My best friend Butch lived across the street from me so we rode the same school bus home each night. When I got my subscription to The Flash, he got one to Mystery in Space which was the home of the elegant Adam Strange strip, which coinkidinkaly featured the same artistic team that held held down the fort at The Flash (I should have subscribed to that book as well, but, somehow at the time that seemed like an outrageously extravagant thing to do). Not only could I not wait for my comic book to arrive each month, but I couldn’t wait for Butch’s either. In fact, he once informed me that I was guilty of a Federal crime because I’d opened his mailed comic before he did. So one night on the bus he informed me that his comic had arrived, and I replied that mine hadn’t. At which point he told me what was on the cover of my magazine. He said that the the Flash was racing to catch bullets that were being fired at a scarecrow from a helicopter. Seems there was a house ad in Mystery in Space billboarding the Flash cover. With this news, my wait became excruciating, but a day or so later I was able to feast my eyes on a gorgeous story called The Doomed Scarecrow.
Infantino/ Anderson art illustrating a story of the Flash in Hollywood as a movie is being made about… The Flash. The scarecrow set-up was merely a scene from the movie where the Flash was doing the super speed stunts. Iris West comes out to cover the movie and there’s a very cool sequence in which the Flash has to race across the country to answer a phone call from Iris to himself as Barry Allen. The west coast setting gives Infantino to really show off his chops with palm tree lined streets and celebrities in the Brown Derby. The plot revolves around the actor playing the Flash in the movie trying to stage “accidents” to bump off the Flash so he can take his place and reap a licensing windfall. It’s a solid piece that’s beautifully executed at every level. I could tell you something else about this story that’s the most superspendifulous thing the whole universe plus some of the folded ones, but, much like I had to wait for this issue, you’re going to have to wait a few Flash Fridays to find out what that is.

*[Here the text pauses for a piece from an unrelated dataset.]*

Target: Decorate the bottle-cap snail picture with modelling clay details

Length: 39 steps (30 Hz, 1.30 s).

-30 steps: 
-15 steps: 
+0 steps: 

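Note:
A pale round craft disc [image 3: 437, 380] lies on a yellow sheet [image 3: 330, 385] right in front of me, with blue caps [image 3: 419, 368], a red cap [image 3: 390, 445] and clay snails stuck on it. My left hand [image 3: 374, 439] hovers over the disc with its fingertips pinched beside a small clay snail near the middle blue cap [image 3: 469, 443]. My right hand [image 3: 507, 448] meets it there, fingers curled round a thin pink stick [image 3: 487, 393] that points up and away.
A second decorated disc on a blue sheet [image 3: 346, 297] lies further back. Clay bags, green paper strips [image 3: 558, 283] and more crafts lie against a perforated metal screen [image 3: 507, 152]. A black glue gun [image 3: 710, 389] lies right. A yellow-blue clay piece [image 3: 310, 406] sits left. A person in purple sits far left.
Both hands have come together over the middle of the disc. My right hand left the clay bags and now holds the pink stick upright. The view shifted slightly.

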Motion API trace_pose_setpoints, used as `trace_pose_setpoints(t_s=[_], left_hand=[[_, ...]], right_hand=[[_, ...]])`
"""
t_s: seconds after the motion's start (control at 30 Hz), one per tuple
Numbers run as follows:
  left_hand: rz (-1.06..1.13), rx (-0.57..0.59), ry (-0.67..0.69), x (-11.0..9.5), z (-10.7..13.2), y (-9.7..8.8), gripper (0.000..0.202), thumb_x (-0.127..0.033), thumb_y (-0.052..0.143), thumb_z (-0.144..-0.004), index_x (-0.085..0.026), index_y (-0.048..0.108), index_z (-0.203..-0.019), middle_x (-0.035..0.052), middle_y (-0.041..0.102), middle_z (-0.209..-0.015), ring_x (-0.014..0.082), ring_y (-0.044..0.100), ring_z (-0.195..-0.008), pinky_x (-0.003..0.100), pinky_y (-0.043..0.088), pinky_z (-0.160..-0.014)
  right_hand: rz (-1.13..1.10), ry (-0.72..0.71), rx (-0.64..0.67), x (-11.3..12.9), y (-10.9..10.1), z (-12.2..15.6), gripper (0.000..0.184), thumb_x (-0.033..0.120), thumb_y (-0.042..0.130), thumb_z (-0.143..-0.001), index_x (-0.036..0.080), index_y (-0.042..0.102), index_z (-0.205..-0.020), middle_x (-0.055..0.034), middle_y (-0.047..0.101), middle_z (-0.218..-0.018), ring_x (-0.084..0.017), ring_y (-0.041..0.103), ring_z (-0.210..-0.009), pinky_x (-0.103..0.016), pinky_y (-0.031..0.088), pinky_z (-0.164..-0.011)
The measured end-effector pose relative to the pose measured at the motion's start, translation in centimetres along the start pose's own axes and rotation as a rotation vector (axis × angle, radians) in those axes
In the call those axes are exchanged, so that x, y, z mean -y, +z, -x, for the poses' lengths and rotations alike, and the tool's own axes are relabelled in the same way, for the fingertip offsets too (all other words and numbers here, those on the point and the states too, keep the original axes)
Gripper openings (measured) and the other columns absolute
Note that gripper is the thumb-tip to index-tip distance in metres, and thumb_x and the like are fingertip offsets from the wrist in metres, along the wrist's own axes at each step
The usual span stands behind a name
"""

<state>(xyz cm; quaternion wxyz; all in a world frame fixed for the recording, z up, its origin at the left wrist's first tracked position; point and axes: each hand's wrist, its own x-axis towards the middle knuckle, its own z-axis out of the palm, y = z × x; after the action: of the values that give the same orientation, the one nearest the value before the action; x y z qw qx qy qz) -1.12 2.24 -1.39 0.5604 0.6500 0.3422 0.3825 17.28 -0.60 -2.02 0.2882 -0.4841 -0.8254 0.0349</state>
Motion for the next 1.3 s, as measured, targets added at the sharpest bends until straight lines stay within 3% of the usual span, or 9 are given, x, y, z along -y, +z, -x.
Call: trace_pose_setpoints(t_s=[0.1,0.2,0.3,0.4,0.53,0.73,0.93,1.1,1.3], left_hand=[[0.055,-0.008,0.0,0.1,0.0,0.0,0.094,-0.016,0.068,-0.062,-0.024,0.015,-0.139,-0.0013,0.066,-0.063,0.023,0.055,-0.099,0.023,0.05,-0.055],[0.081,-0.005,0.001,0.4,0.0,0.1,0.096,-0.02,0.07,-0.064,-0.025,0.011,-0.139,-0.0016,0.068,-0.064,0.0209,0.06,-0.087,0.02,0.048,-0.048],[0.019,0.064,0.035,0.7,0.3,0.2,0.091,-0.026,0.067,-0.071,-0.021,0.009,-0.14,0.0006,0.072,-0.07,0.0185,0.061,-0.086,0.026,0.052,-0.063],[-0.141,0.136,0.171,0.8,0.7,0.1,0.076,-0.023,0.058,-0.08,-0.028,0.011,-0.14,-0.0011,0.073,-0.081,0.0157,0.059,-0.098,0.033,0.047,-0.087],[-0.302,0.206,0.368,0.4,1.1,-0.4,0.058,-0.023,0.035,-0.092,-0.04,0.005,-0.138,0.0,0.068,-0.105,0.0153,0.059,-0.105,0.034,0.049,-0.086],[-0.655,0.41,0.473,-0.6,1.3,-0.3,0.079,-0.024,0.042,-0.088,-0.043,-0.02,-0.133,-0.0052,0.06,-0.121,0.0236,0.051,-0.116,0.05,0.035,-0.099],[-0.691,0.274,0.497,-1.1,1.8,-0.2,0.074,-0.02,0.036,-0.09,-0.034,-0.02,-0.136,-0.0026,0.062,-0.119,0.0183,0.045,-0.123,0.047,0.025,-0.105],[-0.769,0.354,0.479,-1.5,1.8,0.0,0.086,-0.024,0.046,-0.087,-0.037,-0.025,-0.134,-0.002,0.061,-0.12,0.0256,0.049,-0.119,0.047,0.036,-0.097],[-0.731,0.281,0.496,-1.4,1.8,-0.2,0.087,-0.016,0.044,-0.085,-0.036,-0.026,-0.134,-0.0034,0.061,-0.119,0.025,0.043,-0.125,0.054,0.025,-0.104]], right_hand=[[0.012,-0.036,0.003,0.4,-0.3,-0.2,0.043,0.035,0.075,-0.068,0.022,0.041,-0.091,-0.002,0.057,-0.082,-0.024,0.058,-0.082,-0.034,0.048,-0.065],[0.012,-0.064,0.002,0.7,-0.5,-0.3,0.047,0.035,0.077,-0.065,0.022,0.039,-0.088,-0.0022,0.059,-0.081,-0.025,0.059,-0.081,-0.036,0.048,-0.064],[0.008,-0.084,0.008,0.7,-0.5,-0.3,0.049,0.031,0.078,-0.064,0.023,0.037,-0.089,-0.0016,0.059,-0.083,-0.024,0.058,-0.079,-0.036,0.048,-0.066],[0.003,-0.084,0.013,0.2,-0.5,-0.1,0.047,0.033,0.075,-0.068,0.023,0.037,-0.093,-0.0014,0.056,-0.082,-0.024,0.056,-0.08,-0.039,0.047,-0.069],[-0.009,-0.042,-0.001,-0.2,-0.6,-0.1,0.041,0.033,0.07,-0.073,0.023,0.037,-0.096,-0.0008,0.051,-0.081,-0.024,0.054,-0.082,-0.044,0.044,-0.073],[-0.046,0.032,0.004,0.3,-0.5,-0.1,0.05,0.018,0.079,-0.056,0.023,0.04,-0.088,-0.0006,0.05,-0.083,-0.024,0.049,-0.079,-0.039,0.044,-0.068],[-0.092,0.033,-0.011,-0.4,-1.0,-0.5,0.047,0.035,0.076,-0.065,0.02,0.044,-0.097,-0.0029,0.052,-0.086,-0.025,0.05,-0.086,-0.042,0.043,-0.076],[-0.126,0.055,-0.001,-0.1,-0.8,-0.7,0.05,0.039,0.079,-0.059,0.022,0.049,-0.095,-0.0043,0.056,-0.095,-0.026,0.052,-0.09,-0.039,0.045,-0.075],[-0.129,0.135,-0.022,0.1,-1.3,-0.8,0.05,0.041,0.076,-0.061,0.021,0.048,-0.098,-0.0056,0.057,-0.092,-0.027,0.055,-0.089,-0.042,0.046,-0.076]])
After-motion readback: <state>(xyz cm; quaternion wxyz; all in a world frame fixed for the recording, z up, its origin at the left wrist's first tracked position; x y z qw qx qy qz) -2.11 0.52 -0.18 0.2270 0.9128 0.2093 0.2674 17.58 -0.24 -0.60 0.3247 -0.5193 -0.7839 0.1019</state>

The Kid Flash piece in the issue is another small town, small crime haunted house story that does a very good job achieving what’s it’s designed to do. Aided and abetted by some very nice Joe Giella inking that, like I said before, seems suited to this milieu. It revolves around Wally West and another high school fraternity (High school fraternity?) pledge having to spend a night in a haunted house that’s also inhabited by some small town crooks. The Kid captures the crooks and make it into the fraternity badda bing, badda boom. The best part is that it’s the ETA PI fraternity. Gotta love that.